Segment Start: Dataset extract

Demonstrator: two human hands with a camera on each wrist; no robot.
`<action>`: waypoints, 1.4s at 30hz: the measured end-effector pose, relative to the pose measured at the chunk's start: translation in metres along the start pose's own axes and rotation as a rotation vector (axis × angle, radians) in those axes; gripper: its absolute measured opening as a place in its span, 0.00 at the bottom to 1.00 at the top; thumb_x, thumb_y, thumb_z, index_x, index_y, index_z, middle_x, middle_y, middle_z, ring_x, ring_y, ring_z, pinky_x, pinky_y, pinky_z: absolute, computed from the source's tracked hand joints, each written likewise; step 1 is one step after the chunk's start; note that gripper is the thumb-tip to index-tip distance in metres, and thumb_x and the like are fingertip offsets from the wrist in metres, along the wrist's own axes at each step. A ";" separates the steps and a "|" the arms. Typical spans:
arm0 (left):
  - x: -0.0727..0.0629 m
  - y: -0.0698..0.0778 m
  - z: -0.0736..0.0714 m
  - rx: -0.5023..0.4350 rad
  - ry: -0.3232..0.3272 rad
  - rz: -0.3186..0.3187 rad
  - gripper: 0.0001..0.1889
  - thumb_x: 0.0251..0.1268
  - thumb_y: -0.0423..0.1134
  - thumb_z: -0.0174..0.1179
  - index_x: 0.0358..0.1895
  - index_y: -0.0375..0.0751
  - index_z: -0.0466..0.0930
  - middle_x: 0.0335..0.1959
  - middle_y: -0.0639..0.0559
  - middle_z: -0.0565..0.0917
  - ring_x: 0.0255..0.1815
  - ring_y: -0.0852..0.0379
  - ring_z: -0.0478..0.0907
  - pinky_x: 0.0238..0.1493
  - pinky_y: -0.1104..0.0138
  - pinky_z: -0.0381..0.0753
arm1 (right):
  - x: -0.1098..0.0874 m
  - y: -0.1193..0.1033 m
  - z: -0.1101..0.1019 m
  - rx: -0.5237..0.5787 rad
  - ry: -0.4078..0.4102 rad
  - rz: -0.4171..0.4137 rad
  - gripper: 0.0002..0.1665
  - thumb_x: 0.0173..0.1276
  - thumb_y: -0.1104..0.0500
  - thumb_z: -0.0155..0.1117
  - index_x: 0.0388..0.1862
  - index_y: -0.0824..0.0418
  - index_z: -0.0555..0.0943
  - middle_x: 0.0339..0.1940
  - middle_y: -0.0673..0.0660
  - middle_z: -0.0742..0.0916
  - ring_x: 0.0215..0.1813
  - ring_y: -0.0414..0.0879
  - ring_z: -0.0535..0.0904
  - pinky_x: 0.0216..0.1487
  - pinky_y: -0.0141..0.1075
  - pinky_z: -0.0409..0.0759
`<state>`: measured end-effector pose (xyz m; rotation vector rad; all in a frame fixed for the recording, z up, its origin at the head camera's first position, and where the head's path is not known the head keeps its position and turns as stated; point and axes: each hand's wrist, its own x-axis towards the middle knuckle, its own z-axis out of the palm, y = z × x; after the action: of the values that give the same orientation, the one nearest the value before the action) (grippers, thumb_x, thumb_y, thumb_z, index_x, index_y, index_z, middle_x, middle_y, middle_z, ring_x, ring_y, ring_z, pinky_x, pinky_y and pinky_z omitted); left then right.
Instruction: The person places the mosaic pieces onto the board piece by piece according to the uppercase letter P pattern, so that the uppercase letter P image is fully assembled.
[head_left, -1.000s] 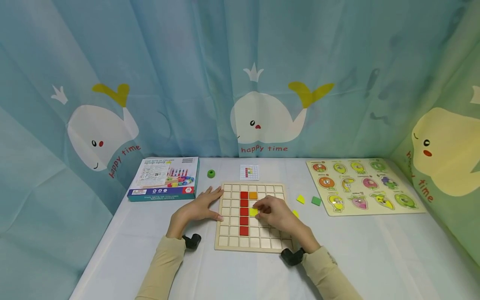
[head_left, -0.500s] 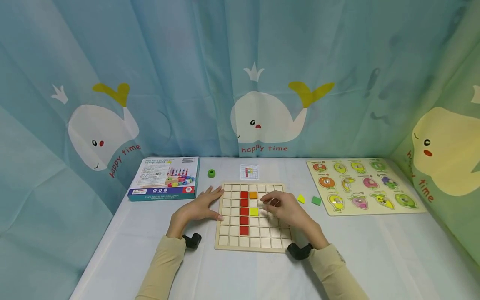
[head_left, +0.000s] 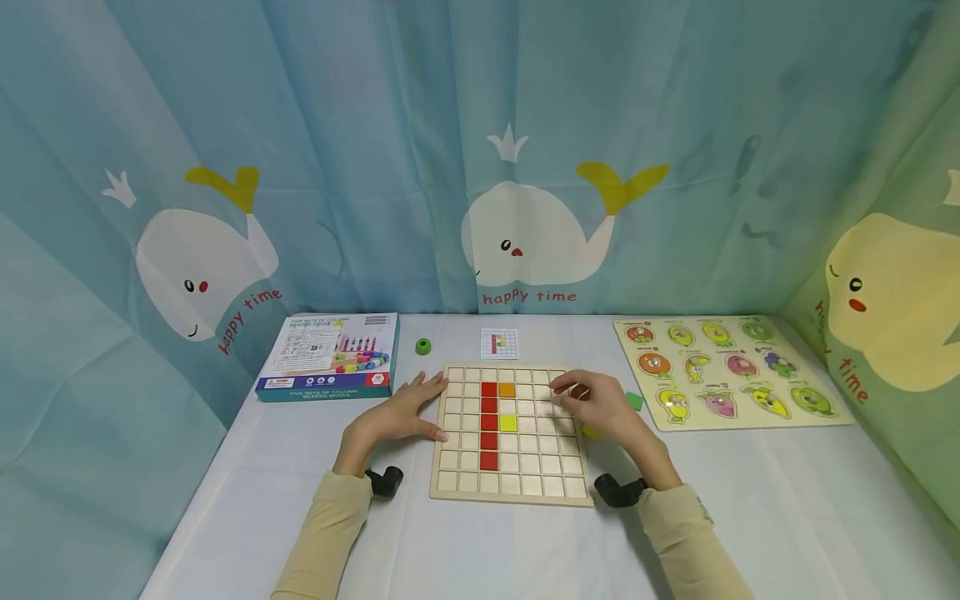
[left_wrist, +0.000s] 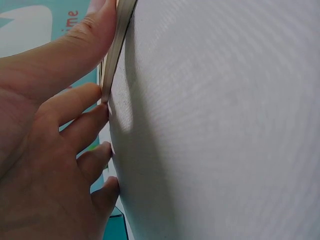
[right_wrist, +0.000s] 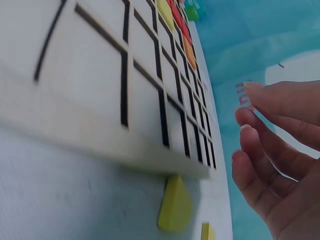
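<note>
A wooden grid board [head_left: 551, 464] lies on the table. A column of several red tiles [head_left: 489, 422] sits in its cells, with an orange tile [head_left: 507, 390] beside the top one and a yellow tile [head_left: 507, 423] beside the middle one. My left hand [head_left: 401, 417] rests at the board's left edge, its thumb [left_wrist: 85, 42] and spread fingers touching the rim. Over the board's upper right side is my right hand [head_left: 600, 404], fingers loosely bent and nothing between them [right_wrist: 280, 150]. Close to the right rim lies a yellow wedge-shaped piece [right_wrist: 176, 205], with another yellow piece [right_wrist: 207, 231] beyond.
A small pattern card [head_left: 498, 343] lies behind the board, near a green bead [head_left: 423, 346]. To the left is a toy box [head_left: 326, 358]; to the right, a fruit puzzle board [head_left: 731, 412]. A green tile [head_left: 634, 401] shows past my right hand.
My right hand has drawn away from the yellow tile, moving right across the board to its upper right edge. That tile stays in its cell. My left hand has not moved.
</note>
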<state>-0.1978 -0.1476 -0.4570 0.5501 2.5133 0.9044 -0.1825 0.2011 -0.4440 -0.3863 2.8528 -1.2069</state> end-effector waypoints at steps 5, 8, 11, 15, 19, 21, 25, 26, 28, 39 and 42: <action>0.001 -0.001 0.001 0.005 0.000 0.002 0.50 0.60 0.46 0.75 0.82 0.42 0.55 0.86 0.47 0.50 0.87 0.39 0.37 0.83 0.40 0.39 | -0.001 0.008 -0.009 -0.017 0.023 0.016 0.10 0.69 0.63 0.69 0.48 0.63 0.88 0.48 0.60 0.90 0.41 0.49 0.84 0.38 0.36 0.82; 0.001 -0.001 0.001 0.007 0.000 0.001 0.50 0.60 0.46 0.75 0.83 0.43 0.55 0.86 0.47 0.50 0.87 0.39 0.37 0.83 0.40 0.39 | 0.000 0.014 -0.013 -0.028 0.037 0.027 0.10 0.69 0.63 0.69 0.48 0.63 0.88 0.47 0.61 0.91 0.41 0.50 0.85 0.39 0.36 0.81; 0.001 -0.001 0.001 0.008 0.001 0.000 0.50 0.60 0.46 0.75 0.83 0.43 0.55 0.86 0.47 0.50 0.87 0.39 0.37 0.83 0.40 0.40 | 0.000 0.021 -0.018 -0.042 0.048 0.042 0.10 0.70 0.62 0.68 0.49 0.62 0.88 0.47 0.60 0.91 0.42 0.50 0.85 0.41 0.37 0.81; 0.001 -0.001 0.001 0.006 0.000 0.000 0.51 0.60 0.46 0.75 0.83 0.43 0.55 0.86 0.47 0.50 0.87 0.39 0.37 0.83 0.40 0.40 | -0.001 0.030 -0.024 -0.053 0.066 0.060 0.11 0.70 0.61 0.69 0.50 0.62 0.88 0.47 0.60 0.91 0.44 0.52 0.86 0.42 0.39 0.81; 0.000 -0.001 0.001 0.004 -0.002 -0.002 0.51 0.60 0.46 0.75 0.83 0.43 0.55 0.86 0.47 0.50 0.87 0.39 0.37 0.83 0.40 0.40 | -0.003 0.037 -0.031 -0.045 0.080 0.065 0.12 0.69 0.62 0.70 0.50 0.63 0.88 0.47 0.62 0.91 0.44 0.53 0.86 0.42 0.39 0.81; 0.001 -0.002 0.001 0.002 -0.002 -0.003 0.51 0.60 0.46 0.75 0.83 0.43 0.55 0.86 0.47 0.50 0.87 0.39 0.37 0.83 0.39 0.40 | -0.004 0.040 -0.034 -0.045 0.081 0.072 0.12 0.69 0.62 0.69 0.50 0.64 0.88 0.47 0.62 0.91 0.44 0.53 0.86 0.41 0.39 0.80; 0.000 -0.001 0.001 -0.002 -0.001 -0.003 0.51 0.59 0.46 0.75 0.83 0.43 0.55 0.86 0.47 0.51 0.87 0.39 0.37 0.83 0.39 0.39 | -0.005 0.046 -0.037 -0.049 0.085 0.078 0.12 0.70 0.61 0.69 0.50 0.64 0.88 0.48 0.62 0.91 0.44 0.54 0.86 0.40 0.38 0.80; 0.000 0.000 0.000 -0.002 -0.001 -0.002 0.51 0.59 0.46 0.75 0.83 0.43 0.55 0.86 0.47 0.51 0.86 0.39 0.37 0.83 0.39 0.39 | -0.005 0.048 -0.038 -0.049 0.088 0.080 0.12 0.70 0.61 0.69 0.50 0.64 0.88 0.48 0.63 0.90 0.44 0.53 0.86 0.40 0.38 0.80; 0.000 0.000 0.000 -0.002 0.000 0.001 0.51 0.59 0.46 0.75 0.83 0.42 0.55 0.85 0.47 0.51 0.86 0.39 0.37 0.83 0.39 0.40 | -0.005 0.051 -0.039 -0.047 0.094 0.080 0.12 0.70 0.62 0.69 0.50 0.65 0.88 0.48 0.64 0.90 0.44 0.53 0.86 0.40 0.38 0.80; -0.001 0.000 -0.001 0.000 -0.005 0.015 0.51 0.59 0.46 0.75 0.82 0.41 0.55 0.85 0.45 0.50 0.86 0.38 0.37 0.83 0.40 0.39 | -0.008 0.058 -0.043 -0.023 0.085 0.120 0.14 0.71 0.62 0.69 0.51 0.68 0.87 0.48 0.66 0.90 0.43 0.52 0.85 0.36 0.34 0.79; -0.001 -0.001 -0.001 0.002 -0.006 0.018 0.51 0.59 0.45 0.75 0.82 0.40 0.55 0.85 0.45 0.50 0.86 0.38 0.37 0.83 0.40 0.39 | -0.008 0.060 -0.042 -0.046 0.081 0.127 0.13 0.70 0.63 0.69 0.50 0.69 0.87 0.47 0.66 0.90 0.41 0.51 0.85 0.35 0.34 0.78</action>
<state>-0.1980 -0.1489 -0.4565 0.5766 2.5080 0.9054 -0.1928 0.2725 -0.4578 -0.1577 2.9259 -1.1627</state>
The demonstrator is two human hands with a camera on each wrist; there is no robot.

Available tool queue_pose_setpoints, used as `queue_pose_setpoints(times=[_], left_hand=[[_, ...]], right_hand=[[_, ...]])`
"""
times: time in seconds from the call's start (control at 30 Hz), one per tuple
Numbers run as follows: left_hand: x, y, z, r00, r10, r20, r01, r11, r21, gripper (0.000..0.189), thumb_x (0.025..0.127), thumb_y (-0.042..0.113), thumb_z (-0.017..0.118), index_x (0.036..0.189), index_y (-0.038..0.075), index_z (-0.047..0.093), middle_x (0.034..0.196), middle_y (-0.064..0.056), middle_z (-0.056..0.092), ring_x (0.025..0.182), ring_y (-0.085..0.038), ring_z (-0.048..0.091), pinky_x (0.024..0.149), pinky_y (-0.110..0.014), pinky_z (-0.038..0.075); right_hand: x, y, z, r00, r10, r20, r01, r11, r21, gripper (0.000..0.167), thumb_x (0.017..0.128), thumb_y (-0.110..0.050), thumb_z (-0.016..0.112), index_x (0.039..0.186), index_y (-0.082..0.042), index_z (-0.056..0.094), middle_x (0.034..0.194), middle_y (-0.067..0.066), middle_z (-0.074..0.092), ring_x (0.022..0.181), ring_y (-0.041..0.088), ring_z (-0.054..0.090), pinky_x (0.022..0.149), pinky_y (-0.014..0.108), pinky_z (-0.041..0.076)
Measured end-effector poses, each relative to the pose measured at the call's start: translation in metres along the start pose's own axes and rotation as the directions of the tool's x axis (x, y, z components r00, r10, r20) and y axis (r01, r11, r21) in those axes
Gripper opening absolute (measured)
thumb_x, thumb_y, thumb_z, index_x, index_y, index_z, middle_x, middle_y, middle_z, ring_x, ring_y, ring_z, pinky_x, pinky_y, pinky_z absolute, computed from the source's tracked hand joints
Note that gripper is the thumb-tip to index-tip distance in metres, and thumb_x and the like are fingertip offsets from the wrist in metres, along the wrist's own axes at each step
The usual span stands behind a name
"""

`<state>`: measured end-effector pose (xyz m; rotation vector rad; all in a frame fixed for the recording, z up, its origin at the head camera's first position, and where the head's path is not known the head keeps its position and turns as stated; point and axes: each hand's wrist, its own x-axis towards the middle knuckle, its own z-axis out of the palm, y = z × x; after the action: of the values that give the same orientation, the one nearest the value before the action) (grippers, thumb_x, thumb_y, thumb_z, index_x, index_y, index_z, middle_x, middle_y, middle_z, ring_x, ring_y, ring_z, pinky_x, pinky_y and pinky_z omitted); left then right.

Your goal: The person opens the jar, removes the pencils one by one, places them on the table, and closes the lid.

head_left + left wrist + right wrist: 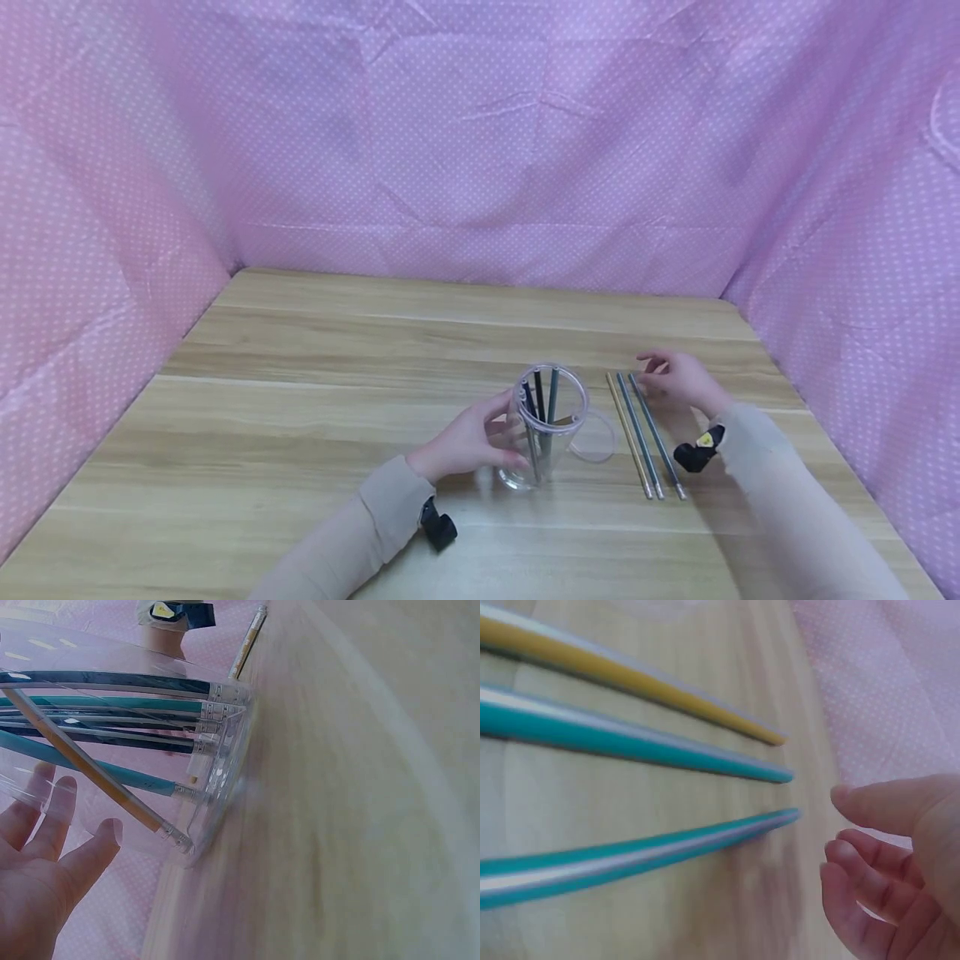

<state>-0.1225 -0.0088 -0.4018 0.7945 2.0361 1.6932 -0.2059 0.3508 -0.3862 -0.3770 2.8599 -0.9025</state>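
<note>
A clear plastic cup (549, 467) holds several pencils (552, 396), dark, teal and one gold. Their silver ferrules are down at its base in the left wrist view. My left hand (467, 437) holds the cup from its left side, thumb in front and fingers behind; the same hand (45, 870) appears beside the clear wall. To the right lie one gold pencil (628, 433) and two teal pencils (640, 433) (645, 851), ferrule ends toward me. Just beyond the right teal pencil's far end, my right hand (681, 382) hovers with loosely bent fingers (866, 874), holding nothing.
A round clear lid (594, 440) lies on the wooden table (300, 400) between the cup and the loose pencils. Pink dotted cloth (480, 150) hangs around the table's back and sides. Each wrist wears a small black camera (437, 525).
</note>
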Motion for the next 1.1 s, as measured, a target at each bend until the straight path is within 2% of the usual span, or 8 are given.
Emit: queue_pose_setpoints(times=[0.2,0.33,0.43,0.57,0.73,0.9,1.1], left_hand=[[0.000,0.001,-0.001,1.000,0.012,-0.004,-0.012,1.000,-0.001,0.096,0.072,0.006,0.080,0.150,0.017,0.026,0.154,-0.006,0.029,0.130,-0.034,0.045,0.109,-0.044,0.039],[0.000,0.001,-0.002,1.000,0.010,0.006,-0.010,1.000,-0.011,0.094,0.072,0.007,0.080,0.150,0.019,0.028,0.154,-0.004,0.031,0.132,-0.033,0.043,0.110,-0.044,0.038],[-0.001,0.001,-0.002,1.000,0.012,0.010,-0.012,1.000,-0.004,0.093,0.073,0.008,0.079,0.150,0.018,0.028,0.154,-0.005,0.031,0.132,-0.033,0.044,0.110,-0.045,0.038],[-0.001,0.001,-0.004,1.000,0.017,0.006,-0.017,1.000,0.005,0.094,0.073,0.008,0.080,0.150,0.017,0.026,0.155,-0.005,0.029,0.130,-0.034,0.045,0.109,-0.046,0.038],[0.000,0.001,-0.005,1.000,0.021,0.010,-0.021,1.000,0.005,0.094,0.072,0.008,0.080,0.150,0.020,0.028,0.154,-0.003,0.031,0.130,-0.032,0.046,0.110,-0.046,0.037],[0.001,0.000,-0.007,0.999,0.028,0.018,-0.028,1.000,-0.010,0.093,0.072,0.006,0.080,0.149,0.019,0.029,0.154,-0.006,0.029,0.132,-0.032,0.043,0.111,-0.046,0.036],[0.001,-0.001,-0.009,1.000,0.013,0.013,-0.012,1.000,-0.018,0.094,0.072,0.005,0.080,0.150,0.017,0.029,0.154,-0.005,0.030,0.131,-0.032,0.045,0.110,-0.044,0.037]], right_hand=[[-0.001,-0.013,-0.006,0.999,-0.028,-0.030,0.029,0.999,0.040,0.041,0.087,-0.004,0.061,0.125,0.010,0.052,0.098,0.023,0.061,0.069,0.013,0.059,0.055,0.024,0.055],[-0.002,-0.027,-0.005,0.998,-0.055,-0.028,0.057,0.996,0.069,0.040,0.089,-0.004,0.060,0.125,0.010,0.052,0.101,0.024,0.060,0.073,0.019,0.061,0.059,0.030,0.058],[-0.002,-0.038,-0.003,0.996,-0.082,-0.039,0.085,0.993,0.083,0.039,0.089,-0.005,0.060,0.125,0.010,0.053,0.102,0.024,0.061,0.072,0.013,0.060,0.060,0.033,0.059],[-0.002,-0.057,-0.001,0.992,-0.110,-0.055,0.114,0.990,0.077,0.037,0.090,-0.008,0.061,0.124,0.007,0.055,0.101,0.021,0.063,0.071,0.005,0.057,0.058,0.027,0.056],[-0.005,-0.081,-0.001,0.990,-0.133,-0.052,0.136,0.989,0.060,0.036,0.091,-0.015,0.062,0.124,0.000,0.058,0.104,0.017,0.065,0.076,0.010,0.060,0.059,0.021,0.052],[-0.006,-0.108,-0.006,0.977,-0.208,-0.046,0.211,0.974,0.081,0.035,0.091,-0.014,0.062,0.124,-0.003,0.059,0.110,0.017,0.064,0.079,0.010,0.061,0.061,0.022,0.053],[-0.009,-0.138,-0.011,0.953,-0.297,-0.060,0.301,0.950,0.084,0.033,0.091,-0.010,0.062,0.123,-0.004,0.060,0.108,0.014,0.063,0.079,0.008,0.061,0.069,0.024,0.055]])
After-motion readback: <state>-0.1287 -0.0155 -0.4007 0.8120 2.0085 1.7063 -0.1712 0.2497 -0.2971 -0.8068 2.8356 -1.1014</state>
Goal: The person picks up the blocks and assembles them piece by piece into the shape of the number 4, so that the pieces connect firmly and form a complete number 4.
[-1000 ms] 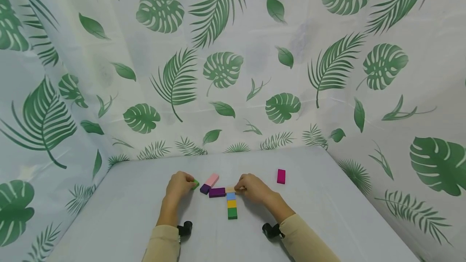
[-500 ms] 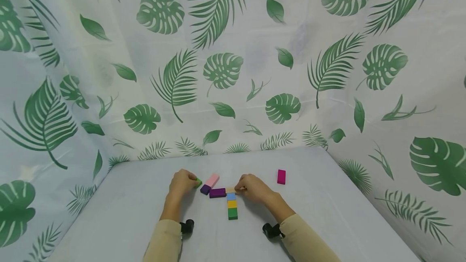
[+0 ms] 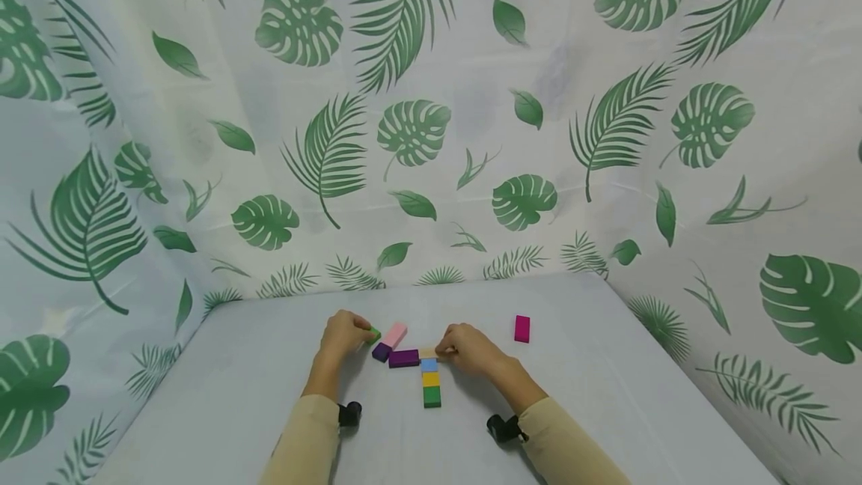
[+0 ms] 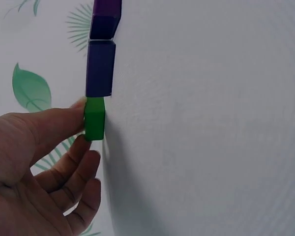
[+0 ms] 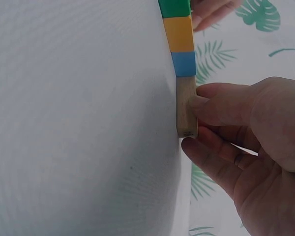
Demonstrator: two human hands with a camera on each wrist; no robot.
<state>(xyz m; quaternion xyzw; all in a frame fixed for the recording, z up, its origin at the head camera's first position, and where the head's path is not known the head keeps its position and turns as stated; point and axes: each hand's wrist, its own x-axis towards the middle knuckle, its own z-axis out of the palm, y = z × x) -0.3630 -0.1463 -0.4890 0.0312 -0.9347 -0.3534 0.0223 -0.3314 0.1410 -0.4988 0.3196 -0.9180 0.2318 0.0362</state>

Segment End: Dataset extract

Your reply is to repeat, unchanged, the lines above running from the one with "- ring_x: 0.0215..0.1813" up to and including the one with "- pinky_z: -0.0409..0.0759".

● Final answer:
  - ring_x: 0.0215..0.1813
  - ring_y: -0.0414..0.0879
  - ring_z: -0.0535..0.0904
  - pinky_x: 0.0216..0.1487
  - pinky_y: -0.0141..0.1075
  - pinky_z: -0.0409..0.0759

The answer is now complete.